On Life and Love

Poly? But not -sci.

I had an interesting debate with a coworker today about poly[amorous] relationships. He was recently burned by a woman who seems to have been a bit confused about whether she wanted to be with her boyfriend or not. But this girls’ confusion aside, there seems to be an idea that open relationships (which I will use interchangably with poly relationships) exist for the purpose of 1) allowing each partner to have a “replacement [SO]” in the case of long distance relationships, and 2) allowing people to be promiscious without care or boundaries.

Hmm. I disagree with those.

Our is a very pro-monogamous society, and advocating poly relationships as the moral equal of monogamous relationships is like biking up a steep hill in the rain on a road bike. People will nod through your opinion, then remind you of what a slut such-and-such a girl is. (Of course, you can’t really argue the point with anyone who is already throwing around terms like “slut”, because they’ve already passed judgment, most likely without even trying to see the other viewpoint.)

The idea that open relationships exist to allow each partner to have a replacement SO is something that probably does happen often enough that I don’t know that I can argue against that being a common case. Plenty of folks want to have their cake and eat it too, and have trouble letting go of relationships from home (in the context of going away to college, in particular). That’s not really the type of mature relationship I’m talking about, though.

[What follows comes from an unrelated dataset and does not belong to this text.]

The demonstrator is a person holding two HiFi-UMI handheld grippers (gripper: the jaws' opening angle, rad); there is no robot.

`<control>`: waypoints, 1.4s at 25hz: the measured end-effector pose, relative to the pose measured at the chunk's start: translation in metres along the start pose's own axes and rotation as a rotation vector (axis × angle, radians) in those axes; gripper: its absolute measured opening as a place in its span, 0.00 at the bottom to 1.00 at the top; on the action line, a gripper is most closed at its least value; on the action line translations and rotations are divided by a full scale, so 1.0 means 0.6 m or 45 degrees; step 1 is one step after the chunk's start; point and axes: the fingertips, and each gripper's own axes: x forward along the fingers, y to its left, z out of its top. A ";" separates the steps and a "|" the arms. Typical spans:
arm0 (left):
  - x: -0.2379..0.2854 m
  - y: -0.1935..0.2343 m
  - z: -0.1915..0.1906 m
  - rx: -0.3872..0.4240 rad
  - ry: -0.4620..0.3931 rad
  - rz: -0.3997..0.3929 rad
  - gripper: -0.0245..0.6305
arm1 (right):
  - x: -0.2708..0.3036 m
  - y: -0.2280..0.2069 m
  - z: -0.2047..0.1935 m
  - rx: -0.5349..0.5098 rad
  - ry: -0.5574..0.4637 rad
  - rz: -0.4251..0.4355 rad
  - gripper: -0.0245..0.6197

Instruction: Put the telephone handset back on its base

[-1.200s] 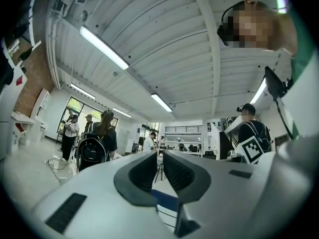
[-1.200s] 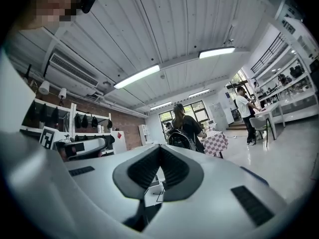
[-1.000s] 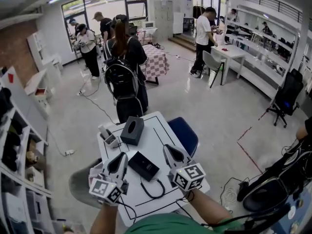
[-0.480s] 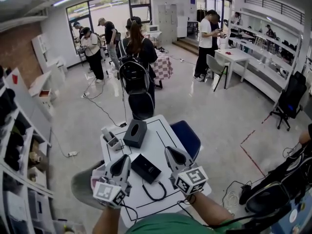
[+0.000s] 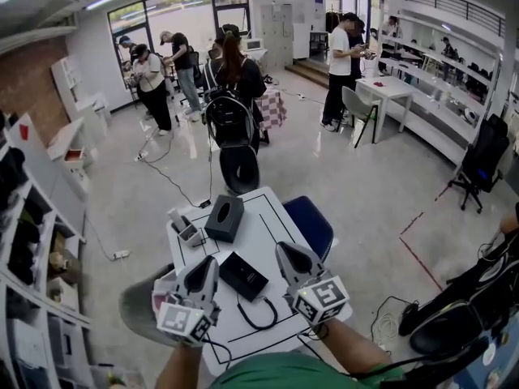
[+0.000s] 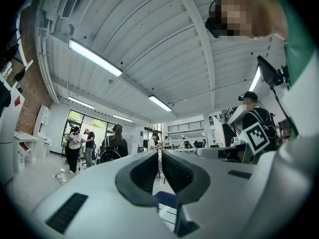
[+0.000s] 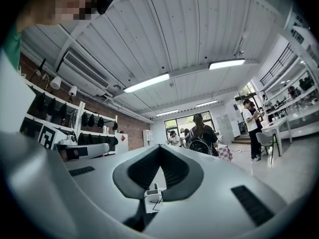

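A black telephone (image 5: 243,275) lies on the white table (image 5: 268,217), and its black cord (image 5: 258,314) loops toward the near edge. From here I cannot tell the handset from the base. My left gripper (image 5: 208,263) hovers just left of the phone. In the left gripper view it (image 6: 160,154) is shut, with nothing between the pads. My right gripper (image 5: 285,251) hangs just right of the phone. It (image 7: 159,150) is also shut and empty, with its tips together. Both point away over the table.
A black tissue box (image 5: 224,217) and a small white organiser (image 5: 185,230) stand at the table's far left. A blue chair (image 5: 307,224) sits past the right edge and a grey seat (image 5: 136,305) at the left. A person with a backpack (image 5: 234,120) stands beyond the table. Shelves line the left wall.
Both grippers have barely moved and stay shut. The person with the backpack has walked farther from the table, and the head view has shifted slightly.
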 end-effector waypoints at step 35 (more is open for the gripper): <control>-0.019 0.014 -0.014 -0.034 0.016 -0.006 0.09 | -0.016 0.027 0.001 -0.055 0.013 -0.025 0.07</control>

The idea that poly relationships are solely for mad screwing with as many people as one can get one’s hands on is something I’d argue against. Most people in an open relationship will set up base rules with each other: don’t knock anyone up (or get knocked up), don’t get an STD, avoid being more than friends with a lover, let the SO know if you’re falling in or out of love, and most importantly, remember who you come home to. Like dancing with the one that brung ya.

I think (and I could be absolutely wrong here) that the idea of have lovers outside of your main relationship is to express physical interest and to express friendship. Sex does not equate to romantic love. It is often a part of a romantic relationship, but there’s no reason that friendship can’t express itself in a physical way. There’s also no reason why sex without emotional ties hurts a separate, emotional relationship. Who are you going home to? Who do you still love? Those are what’s important.

Maybe I’m crazy, but I think the key to all of this is communication and trust. Trust your partner not to do something stupid. Trust them to communicate if things change or get out of hand. It’s not for everyone, of course, but it’s not a perversion, either.